TASK TO CARRY OUT: Your output must be a faithful copy of the listing underneath.

DATA:
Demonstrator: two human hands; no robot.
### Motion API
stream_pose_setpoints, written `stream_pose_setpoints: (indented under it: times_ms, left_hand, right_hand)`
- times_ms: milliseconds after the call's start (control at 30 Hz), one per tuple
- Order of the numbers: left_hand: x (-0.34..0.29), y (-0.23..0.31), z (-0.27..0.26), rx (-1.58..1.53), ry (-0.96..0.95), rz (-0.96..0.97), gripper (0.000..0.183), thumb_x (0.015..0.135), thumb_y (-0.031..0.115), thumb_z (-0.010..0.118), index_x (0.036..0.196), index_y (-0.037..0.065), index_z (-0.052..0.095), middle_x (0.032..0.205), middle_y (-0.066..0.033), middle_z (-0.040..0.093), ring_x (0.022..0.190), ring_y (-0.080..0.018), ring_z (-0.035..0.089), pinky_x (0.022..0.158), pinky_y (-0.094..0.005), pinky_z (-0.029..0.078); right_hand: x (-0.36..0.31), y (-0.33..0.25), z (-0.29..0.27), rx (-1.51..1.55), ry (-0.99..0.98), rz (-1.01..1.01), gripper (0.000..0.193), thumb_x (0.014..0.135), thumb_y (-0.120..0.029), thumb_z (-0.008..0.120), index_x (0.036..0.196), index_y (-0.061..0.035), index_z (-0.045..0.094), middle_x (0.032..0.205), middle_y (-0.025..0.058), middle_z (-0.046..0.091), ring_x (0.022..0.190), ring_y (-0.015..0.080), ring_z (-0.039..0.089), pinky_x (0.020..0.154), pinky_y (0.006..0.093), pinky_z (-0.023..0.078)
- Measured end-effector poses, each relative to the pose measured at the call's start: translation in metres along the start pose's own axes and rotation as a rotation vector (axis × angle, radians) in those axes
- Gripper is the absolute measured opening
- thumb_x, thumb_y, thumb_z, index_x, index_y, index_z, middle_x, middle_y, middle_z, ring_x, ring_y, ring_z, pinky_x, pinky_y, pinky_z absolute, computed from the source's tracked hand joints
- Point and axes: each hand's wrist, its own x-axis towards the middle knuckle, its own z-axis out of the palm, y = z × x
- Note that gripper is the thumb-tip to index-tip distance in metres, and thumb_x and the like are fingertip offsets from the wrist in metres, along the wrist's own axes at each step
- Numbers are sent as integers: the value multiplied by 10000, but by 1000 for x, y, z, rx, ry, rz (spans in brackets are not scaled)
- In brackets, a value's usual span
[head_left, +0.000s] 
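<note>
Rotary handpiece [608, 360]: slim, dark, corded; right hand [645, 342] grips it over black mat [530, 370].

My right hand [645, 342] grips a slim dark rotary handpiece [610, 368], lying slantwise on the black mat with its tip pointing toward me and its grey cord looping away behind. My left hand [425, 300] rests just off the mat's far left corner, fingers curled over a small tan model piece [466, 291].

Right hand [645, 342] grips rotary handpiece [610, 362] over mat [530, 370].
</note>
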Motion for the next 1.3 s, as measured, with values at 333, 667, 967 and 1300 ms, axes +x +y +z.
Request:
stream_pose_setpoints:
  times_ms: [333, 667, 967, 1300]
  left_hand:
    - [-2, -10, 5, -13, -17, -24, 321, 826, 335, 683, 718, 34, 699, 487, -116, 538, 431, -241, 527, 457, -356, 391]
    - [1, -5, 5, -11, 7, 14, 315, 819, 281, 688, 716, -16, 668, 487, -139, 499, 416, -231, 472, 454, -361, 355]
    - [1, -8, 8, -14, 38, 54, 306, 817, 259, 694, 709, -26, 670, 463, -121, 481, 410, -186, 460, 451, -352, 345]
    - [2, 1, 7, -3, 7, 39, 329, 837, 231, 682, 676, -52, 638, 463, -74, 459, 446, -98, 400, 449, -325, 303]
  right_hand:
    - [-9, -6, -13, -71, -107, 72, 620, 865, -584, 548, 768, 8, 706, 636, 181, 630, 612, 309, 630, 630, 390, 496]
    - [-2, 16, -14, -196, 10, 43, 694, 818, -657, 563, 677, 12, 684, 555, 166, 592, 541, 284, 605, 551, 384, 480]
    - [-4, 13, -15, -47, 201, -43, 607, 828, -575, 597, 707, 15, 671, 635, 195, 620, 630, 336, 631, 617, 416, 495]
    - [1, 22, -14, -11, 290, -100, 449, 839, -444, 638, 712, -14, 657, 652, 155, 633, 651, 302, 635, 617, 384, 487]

THE ANSWER:
Demonstrator: two human hands; no robot.
### Motion API
stream_pose_setpoints, written `stream_pose_setpoints: (indented under it: times_ms, left_hand, right_hand)`
- times_ms: milliseconds after the call's start (control at 30 Hz), one per tuple
- Order of the numbers: left_hand: x (-0.34..0.29), y (-0.23..0.31), z (-0.27..0.26), rx (-1.58..1.53), ry (-0.96..0.95), rz (-0.96..0.97), gripper (0.000..0.183), thumb_x (0.015..0.135), thumb_y (-0.031..0.115), thumb_z (-0.010..0.118), index_x (0.036..0.196), index_y (-0.037..0.065), index_z (-0.052..0.095), middle_x (0.032..0.205), middle_y (-0.066..0.033), middle_z (-0.040..0.093), ring_x (0.022..0.190), ring_y (-0.080..0.018), ring_z (-0.035..0.089), pinky_x (0.022..0.158), pinky_y (-0.094..0.005), pinky_z (-0.029..0.078); right_hand: x (-0.36..0.31), y (-0.33..0.25), z (-0.29..0.27), rx (-1.51..1.55), ry (-0.99..0.98), rz (-1.01..1.01), gripper (0.000..0.193), thumb_x (0.014..0.135), thumb_y (-0.120..0.029), thumb_z (-0.008..0.120), index_x (0.036..0.196), index_y (-0.061..0.035), index_z (-0.045..0.094), middle_x (0.032..0.205), middle_y (-0.025..0.058), middle_z (-0.046..0.091), ring_x (0.022..0.190), ring_y (-0.015..0.080), ring_z (-0.039..0.089), pinky_x (0.020..0.154), pinky_y (0.006..0.093), pinky_z (-0.023..0.078)
- Measured end-effector poses, each relative to the pose measured at the call's start: translation in metres along the start pose's own axes and rotation as a rotation vector (axis × angle, radians) in those axes
- Gripper is the absolute measured opening
- thumb_x, thumb_y, thumb_z, index_x, index_y, index_z, middle_x, middle_y, middle_z, ring_x, ring_y, ring_z, pinky_x, pinky_y, pinky_z absolute, computed from the source's tracked hand joints
- Point and axes: each hand's wrist, its own x-axis towards the middle knuckle, its own z-axis out of the palm, y = z × x
- Note that gripper is the thumb-tip to index-tip distance in metres, and thumb_x and the like are fingertip offsets from the wrist in metres, along the wrist's own axes at each step
- Numbers are sent as integers: the value multiplied by 10000, but by 1000 for x, y, z, rx, ry, rz (spans in brackets are not scaled)
- In brackets, a value's usual span
[head_left, +0.000s] 
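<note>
Rotary handpiece [608, 360]: slim, dark, corded; right hand [645, 342] grips it over black mat [530, 370].

My right hand [645, 342] grips a slim dark rotary handpiece [610, 368], lying slantwise on the black mat with its tip pointing toward me and its grey cord looping away behind. My left hand [425, 300] rests just off the mat's far left corner, fingers curled over a small tan model piece [466, 291].

Right hand [645, 342] grips rotary handpiece [610, 362] over mat [530, 370].
</note>
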Motion for the next 1.3 s, as measured, with values at 333, 667, 967 and 1300 ms, axes +x +y +z.
Request:
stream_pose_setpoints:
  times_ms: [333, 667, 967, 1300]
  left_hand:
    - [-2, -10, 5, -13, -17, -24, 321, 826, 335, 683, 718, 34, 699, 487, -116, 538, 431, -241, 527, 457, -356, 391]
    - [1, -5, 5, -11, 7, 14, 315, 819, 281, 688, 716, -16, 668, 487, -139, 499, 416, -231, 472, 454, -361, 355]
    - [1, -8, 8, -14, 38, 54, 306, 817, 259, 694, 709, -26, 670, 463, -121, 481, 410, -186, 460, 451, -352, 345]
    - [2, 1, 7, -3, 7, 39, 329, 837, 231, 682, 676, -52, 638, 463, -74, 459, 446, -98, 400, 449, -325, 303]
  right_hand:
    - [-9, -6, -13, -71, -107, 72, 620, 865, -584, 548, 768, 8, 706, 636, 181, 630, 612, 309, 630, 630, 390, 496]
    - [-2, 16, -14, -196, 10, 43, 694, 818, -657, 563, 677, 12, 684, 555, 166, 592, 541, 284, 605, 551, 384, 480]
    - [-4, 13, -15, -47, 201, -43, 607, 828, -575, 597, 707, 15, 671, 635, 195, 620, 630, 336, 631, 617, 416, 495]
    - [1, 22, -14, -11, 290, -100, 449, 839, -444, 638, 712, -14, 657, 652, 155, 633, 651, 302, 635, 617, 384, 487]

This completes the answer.